Old 06-13-2008, 10:24 AM
  #1  
10 Second Club
Thread Starter
iTrader: (2)
 
Zombie's Avatar
 
Join Date: May 2004
Location: Las Vegas
Posts: 2,498
Likes: 0
Received 4 Likes on 3 Posts

Default Peddle sticks to floor, AKA shitty GM clutch system design

I'm fed up with the shitty hydraulics and clutch setups. I gave up on my previous 6 speed and put a TH400 in it because I got tired of constant expensive clutch issues. I made the mistake of buying a 2002 Z06 which unfortunately isn't available with an automatic. I love driving stick shift, but have had ZERO luck with GM clutch setups. So now that i'm done griping, here is my actual problem and the steps I've taken so far.

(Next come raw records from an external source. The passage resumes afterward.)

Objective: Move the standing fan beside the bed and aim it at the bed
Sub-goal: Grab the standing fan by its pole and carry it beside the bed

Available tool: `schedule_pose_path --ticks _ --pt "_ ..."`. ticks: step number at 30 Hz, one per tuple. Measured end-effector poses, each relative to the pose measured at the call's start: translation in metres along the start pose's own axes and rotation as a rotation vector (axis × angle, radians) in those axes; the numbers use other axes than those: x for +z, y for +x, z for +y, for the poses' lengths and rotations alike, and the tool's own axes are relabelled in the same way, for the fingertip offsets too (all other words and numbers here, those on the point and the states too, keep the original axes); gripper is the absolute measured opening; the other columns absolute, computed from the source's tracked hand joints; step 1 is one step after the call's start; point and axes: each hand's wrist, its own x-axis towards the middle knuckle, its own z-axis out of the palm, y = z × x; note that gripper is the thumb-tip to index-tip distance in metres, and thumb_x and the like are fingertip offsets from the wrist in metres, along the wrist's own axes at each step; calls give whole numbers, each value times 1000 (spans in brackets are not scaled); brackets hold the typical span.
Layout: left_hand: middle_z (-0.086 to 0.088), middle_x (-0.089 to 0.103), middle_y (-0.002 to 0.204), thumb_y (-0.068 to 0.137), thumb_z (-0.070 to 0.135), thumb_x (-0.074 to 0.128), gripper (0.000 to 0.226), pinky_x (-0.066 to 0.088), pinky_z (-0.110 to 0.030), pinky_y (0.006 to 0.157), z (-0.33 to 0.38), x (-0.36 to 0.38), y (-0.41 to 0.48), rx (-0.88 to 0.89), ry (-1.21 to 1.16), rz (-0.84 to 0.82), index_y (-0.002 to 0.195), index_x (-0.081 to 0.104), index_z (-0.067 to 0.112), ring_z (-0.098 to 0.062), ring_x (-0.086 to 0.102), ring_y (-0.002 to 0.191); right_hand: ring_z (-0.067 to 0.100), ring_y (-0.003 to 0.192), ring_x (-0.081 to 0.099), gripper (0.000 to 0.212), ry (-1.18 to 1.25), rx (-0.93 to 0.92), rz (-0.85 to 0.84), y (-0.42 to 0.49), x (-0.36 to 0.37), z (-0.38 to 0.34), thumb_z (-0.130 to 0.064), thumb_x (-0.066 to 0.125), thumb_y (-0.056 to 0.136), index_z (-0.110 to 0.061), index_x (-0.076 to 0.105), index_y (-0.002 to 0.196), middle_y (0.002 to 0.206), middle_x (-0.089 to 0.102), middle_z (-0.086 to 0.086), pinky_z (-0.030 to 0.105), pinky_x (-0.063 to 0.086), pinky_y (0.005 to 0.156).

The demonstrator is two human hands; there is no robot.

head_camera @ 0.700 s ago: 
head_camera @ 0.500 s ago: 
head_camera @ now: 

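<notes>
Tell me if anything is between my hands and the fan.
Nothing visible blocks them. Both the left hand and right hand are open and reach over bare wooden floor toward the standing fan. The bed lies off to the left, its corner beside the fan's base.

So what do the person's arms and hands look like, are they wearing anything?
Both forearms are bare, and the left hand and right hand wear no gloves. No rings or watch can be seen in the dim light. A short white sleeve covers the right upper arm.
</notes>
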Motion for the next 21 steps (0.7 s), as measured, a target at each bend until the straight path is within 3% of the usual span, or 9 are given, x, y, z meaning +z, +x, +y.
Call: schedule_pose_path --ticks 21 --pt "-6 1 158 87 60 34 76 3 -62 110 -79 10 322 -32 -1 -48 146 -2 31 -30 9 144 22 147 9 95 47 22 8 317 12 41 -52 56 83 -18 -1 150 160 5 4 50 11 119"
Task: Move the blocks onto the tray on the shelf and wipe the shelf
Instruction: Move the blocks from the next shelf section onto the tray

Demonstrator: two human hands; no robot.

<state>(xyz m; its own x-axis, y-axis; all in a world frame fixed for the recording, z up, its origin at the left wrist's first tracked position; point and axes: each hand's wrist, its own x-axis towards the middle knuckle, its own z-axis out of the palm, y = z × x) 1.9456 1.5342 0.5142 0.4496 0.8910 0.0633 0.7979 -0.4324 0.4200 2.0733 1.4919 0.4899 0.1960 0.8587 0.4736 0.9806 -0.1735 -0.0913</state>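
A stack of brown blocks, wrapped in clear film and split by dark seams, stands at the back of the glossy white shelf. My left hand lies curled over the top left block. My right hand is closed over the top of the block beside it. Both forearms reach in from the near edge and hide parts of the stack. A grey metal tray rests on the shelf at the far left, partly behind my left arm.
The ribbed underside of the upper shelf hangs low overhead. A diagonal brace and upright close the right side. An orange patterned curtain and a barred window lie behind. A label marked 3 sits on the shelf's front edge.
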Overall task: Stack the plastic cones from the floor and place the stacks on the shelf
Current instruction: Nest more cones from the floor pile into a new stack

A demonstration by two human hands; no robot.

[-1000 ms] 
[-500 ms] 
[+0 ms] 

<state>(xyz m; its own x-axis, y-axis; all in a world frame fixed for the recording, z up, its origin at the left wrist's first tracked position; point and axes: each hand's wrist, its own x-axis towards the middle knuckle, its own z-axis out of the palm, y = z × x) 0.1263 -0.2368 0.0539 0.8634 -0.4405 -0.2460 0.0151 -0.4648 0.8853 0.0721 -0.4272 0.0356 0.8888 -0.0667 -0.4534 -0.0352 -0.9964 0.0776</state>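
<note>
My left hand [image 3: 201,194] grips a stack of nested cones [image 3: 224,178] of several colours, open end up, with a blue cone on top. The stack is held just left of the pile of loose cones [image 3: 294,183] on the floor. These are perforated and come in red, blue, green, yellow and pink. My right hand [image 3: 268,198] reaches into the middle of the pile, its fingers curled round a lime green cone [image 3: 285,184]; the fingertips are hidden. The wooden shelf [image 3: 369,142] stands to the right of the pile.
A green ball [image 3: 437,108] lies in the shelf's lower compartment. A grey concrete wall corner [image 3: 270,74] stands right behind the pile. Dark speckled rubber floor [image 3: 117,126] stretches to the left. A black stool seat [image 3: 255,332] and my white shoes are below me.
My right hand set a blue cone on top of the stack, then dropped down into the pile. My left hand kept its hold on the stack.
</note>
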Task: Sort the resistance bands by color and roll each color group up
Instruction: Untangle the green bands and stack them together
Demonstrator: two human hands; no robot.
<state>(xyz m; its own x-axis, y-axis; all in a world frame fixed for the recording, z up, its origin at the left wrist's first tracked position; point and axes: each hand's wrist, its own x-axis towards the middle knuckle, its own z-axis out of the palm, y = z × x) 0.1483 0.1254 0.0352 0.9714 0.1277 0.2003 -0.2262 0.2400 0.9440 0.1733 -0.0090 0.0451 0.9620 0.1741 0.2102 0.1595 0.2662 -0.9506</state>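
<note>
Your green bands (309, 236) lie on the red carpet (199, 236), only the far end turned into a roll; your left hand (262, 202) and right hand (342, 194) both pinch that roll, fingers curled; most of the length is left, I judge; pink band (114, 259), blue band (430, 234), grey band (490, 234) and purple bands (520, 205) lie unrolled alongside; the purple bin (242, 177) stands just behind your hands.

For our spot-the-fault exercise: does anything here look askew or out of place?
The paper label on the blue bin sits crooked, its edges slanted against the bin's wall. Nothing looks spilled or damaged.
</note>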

Problem: 2002 Z06, clutch sticks to floor and am unable to select gears when driving the car hard. Clutch comes back after putting it in neutral and pumping it several times, then functions normal until beating on it again. The clutch feels perfectly normal when driving like a sane person, problem only happens driving hard. I can't even make it down the 1/4 mile because I get locked out of 4 gear due to the clutch becoming the consistancy of mashed potatos.

Steps taken to solve issue:

1. Swapped out DOT 4 fluid several times, no improvement.
2. Insulated all clutch lines with heat sheild to protect them from header heat, no improvement.
3. Flushed all old fluid out of the system and replaced with new DOT 4 fluid (still has a low 311 F wet boiling point though). Bled all air out of system.
4. Put car up for sale because i'm tired of clutch problems and looking for an automatic car.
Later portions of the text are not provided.